– Зачем? – потребовала ответа Энни. Ганнибал с возмущенным воем поскребся в дверь.
– Потому что мне это казалось забавным. – Тео провел пальцем по верхнему краю фотографии, уделяя ей куда больше внимания, чем она заслуживала.
Энни обошла мышиный трупик.
– Кого еще ты истязал, кроме меня?
– Думаешь, одной жертвы недостаточно?
Накрыв мертвую мышь корзиной для мусора, Энни подошла к двери и впустила Ганнибала, который тотчас перестал завывать. Ей вовсе не хотелось вести этим вечером задушевные беседы с Тео, и уж точно не в своей спальне, но у нее накопилось слишком много вопросов.
– Я начинаю верить, что ты ненавидишь Харп-Хаус почти так же люто, как я. Тогда почему же ты приехал на остров?
Тео подошел к окну и остановился, глядя на голую зимнюю равнину.
– Мне нужно закончить книгу. Я искал спокойное место, где можно писать и где никто бы мне не мешал.
Энни уловила иронию в его словах.
– Ну и как тебе работается?
Оконное стекло затуманилось от его дыхания.
– План оказался не слишком удачным.
– До конца зимы еще далеко, – заметила Энни. – Ты вполне можешь снять себе домик на Карибах.
– Мне и здесь неплохо.
Но Тео лукавил. Энни смертельно надоела окружавшая его таинственность и унизительное чувство бессилия от невозможности узнать о нем хоть немного больше.
– Зачем ты приехал на Перегрин-Айленд? Только не надо юлить. Я лишь хочу понять.
Тео повернулся к ней.
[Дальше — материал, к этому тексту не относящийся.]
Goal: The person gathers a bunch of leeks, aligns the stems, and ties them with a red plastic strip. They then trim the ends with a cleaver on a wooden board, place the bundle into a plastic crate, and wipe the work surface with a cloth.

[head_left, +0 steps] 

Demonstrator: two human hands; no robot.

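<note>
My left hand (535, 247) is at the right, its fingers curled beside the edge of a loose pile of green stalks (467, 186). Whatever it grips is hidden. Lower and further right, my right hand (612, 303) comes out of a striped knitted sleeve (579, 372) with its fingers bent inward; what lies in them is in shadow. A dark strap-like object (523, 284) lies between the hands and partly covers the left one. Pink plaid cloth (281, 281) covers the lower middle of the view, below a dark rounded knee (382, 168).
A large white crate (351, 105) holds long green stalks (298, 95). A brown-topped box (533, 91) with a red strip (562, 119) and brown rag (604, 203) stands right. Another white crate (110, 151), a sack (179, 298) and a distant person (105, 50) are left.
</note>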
Выражение его лица казалось таким же ледяным, как морозный узор на стекле.
– Понятия не имею.
Его надменная поза владетельного лорда нисколько не обескуражила Энни, ей даже удалось изобразить нечто похожее на презрительную усмешку (во всяком случае, так ей хотелось думать).
– Можешь отнести это на счет моего неиссякаемого любопытства – меня всегда занимал вопрос, как работает извращенный ум.
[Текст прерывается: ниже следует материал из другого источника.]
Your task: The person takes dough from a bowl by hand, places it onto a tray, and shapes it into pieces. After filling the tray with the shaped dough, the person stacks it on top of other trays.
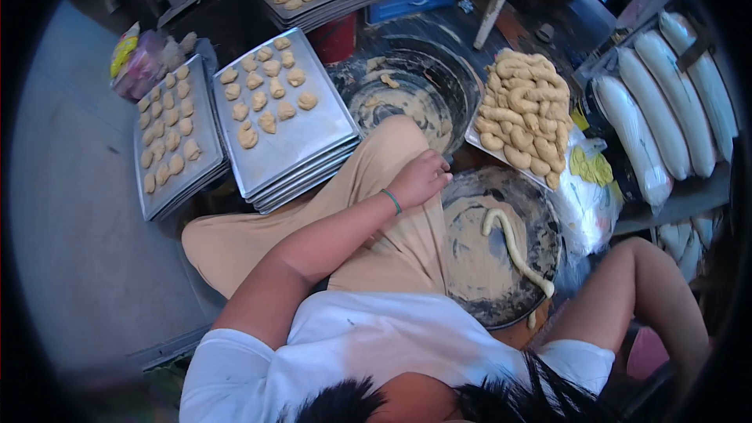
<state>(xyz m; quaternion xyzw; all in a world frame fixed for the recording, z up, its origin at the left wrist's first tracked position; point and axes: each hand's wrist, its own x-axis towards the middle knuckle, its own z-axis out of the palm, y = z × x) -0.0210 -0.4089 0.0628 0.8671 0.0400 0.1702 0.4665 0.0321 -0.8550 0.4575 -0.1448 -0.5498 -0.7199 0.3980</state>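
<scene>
Roughly round pan point(468, 258): just right of the bent leg point(388, 231).
Right arm point(642, 266): folded back; hand out of view, grasp unknown.
Dough rope point(515, 251): inside pan, long axis slanting from hooked far-left end toward near-right rim.
Left hand point(421, 178): on leg, nearest the hooked end, fingers loosely bent; cannot tell if clasping anything.

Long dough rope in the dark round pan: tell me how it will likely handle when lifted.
The dough rope is likely floppy: it lies hooked at one end, so it would probably sag if lifted. The pale dusting on the pan may keep it from sticking.
</scene>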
Тео выразительно приподнял бровь, но, похоже, не слишком оскорбился.
– Нет более неприятного занятия, чем слушать жалобы какого-нибудь недоумка с солидным счетом в банке, как тяжело ему приходится.
– Верно, – подтвердила Энни. – Но ведь ты недавно потерял жену.
Тео пожал плечами:
– Я не единственный, с кем случилось такое.
То ли он умело скрывал свои чувства, то ли был совершенно бесчувственным, как всегда подозревала Энни.
– Но кроме этого ты лишился сестры. И матери.
– Мне было всего пять лет, когда она умерла. Я едва ее помню.
– Расскажешь мне о своей жене? Я видела ее фотографию в Сети. Красивая женщина.
– Красивая и независимая. К таким женщинам меня всегда влекло. – Энни мало что знала об этих качествах. – Вдобавок Кенли отличалась редким умом. И целеустремленностью. Но больше всего меня завораживала ее независимость.
В жизненной игре Энни не принадлежала к числу победителей, что ясно показывал счет: Кенли Харп – четыре, Энни Хьюитт – ноль. Не то чтобы Энни ревновала к покойнице, просто ей страстно хотелось быть такой же независимой. Впрочем, ослепительная красота и феноменальный ум ей бы тоже не помешали.
Будь на месте Тео кто-то другой, она сменила бы тему разговора, но их отношения вышли далеко за границы нормального, так что Энни беззастенчиво задала интересующий ее вопрос:
– Если твоя жена обладала всеми этими достоинствами, почему же она убила себя?
Тео не торопился с ответом. Он мягко оттеснил Ганнибала от перевернутой мусорной корзины, затем проверил оконные шпингалеты и наконец произнес:
– Кенли хотела наказать меня за то, что я заставил ее страдать.
Равнодушие Тео вполне соответствовало образу злодея, которым считала его Энни, однако оно показалось ей наигранным.
– Ты и меня заставил страдать, но я не собираюсь себя убивать, – небрежно заметила она.
– Звучит обнадеживающе. Только ты не Кенли, и твоя независимость не одна только видимость, как у нее. – Энни молчала, пытаясь осмыслить услышанное, и тут Тео перешел от обороны к наступлению. – Довольно болтать всякий вздор. Раздевайся.